## TASK STATEMENT:
Your task is to copy all of the data exactly.
** Opening DATASET SECTION block **
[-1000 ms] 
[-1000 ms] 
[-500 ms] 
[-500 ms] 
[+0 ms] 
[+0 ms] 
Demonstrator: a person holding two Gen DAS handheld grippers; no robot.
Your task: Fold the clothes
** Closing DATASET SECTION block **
## WORKED SOLUTION:
[-1000 ms] 
[-1000 ms] 
[-500 ms] 
[-500 ms] 
[+0 ms] 
[+0 ms] 
Demonstrator: a person holding two Gen DAS handheld grippers; no robot.
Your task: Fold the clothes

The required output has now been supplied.